Disruption of Estrogen Receptor Alpha in Rats Results in Faster Initiation of Compensatory Regeneration Despite Higher Liver Injury After Carbon Tetrachloride Treatment

Abstract

Estrogen receptor alpha (ESR1) is 1 of the 2 intracellular receptors for estrogen and is expressed by hepatocytes in the liver. The role of ESR1 in the regulation of toxicant-induced liver injury and compensatory regeneration is not completely clear. We investigated the role of ESR1 in liver regeneration after carbon tetrachloride (CCl₄)-induced liver injury using wild type (WT) and ESR1 knockout (ESR1-KO) rats. Adult female WT and ESR1-KO rats were treated with 1 mL/kg CCl₄ and euthanized over a time course of 0 to 48 hours. Liver injury measured by serum alanine amino transaminase, and histopathological analysis showed significantly higher liver injury in ESR1-KO as compared to WT rats. Hematoxylin and eosin staining revealed 2-fold higher necrosis and significant inflammatory cell infiltration in ESR1-KO rats. Chloracetate esterase staining revealed higher neutrophil infiltration in ESR1-KO rat livers. Interestingly, proliferating cell nuclear antigen immunohistochemistry showed that in spite of 2-fold higher liver injury, the ESR1-KO rats had equal liver regeneration as compared to WT rats. Western blot analysis of cyclin D1 and phosphorylated Rb, proteins involved in the initiation of the cell cycle, was significantly higher at all time points in ESR1-KO rats. Further analysis revealed faster activation of canonical Wnt/β-catenin and NF-κB signaling in ESR1-KO rats characterized by higher activated β-catenin and phosphorylated p65 at 12 hours after CCl₄ treatment. Taken together, these data indicate that ESR1-mediated signaling inhibits liver regeneration by downregulation of Wnt signaling resulting in lower cyclin D1 activation after chemical-induced liver injury.

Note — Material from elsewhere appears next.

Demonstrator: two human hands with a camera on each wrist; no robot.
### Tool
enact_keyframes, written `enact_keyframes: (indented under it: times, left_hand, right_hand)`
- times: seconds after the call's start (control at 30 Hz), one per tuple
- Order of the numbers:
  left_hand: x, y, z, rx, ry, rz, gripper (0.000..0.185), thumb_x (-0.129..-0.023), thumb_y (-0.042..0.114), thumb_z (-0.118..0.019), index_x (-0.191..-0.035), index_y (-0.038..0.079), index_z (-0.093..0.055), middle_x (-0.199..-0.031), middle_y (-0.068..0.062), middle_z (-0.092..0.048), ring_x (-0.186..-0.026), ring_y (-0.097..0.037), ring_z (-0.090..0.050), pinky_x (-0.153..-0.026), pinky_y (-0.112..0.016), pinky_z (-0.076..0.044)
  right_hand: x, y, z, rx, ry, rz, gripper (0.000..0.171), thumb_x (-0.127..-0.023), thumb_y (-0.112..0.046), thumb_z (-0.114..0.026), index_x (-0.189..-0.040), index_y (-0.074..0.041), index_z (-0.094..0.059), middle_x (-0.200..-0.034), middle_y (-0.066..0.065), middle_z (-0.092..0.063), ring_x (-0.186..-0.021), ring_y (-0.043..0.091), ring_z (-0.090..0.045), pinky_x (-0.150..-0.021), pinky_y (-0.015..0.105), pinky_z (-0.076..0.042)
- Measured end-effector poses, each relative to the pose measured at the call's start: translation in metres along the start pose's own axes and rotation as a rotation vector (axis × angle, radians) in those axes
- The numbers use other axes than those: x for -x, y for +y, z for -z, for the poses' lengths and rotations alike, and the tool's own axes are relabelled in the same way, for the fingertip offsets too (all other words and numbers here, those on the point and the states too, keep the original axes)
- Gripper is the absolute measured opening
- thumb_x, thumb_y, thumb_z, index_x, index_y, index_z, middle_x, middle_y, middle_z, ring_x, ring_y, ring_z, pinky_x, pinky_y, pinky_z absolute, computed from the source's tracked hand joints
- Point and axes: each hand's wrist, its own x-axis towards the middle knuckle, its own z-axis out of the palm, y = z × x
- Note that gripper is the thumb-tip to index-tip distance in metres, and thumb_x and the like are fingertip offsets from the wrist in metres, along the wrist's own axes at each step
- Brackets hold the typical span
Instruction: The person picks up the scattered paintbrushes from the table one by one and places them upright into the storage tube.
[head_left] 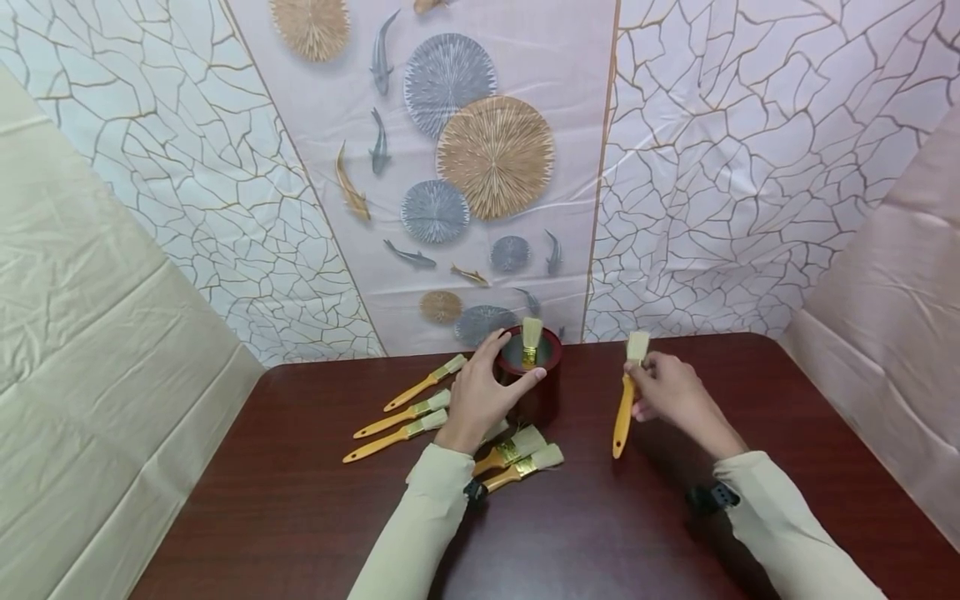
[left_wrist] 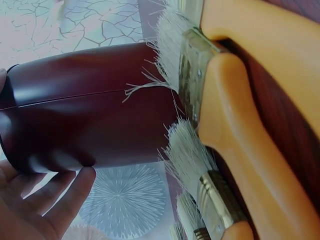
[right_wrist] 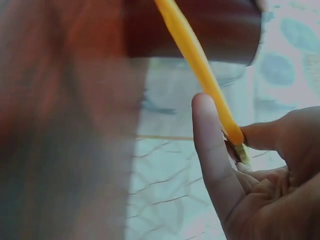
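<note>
A dark red cylindrical pot stands upright near the table's back edge. One paintbrush is in it, pale bristles up. My left hand holds the pot by its rim, thumb on the near side and fingers round the left. To the right, my right hand pinches another paintbrush near its ferrule. Its bristles point up and its yellow handle hangs down, tilted slightly left. In the right wrist view that handle crosses in front of the pot.
Several paintbrushes lie left of the pot, one handle pointing toward the front left. More brushes lie in front of the pot, partly behind my left forearm. A patterned cloth backdrop rises behind the dark red table.
</note>
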Motion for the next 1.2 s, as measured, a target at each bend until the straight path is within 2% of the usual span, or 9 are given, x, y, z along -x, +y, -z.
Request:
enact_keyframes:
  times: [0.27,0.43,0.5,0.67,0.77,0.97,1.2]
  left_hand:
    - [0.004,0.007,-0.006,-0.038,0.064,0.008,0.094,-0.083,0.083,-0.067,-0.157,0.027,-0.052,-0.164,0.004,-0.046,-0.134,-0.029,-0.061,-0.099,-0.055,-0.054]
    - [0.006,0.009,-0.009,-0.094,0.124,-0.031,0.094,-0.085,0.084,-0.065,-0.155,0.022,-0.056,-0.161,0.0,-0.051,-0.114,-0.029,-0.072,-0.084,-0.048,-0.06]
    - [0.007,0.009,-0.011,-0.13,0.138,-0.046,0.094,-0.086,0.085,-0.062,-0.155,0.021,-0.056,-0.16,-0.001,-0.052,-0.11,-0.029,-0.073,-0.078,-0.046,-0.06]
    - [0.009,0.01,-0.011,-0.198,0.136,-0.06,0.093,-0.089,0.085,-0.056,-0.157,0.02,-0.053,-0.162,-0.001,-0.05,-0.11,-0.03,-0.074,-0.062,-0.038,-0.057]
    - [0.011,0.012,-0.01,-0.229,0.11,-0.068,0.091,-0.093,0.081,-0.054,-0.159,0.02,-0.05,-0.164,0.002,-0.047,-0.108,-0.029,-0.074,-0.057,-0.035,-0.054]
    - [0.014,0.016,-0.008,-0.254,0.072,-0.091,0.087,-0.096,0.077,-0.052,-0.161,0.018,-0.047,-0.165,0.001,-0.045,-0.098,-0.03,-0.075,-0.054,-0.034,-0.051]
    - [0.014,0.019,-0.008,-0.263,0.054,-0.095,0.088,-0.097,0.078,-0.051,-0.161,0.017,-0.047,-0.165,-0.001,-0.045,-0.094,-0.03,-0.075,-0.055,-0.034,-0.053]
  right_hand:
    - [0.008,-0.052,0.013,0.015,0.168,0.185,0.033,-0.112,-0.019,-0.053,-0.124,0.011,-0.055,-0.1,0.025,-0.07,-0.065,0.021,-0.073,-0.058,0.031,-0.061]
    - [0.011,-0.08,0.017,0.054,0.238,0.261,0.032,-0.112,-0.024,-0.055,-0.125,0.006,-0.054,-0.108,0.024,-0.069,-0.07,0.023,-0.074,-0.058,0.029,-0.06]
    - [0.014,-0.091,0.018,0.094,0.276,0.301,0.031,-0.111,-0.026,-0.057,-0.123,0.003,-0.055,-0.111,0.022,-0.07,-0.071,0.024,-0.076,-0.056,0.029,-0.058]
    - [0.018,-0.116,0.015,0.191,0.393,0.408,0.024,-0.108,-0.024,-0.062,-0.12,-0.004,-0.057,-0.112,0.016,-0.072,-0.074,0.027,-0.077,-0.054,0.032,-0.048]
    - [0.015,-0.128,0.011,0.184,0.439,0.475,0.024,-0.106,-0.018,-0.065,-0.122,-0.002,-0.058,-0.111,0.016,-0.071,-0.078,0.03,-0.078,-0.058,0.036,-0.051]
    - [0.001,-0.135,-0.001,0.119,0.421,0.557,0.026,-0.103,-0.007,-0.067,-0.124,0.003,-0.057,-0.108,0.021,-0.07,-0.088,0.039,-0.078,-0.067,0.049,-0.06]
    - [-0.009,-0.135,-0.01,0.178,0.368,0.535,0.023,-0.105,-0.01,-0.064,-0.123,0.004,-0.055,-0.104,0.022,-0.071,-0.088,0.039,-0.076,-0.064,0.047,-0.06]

Keywords: PCNA; estrogen; necrosis; proliferation; β-catenin.

Figure 1

CCl₄-induced liver injury in WT and ESR1-KO rats. (A) Representative photomicrographs (400x) of H&E stained liver sections of WT and ESR1-KO rat liver at 12, 24 and 48 hr after CCl₄ treatment. Black arrowheads point to centrilobular necroinflammatory foci. Bar graphs showing serum ALT (B) and (C) percent necrosis in WT and ESR1-KO rats after CCl₄ treatment. * denotes significant difference at P≤0.05 between KO and WT, # denoted significant difference at P≤0.05 at that time point from the 0 hr of the respective genotype.

Figure 2

Increased neutrophil infiltration in ESR1-KO rat livers after CCl₄ treatment. (A) Representative photomicrographs (400x) of chloracetate esterase (CAE) stained liver sections of WT and ESR1-KO rat liver at 12 and 24 hr after CCl₄ treatment. Yellow arrowheads point to neutrophils. (B) Line graph showing neutrophil count of CAE stained liver section of WT and ESR1 rat livers at various time points. * denotes significant difference at P≤0.05 between KO and WT, # denoted significant difference at P≤0.05 at that time point from the 0 hr of the respective genotype.

Figure 3

Accelerated compensatory cell proliferation in ESR1-KO rats after CCl₄ treatment. (A) Western blot analysis of cyclin D1, Cyclin E, CDK4, and phosphorylated Rb proteins at 12, 24 and 48 hr after CCl₄ treatment performed using total liver cell extracts of WT and ESR1-KO rat livers. (B–C) Densitometric analysis of Cyclin D1 and pRb blots. (D) Representative photomicrographs of PCNA immunohistochemistry (400x) performed on WT and ESR1-KO rat livers at 24 and 48 hr after CCl₄ treatment. Black arrowheads point to cells in S-phase of cell cycle (E) bar graph showing number of PCNA positive cells. * denotes significant difference at P≤0.05 between WT and KO.

Figure 4

Increased β-catenin activation in ESR1-KO livers after CCl4 treatment. (A) Western blot analysis of total and activated β-catenin, phosphorylated nuclear p65; and total and phosphorylated GSK3β proteins at 12, 24 and 48 hr after CCl₄ treatment performed using total liver cell extracts of WT and ESR1-KO rat livers. (B) Bar graphs showing densitometric analysis of the active β-catenin western blot. (C) Bar graphs showing densitometric analysis of the phosphorylated GSK3β western blot. * denotes significant difference at P≤0.05 between WT and KO.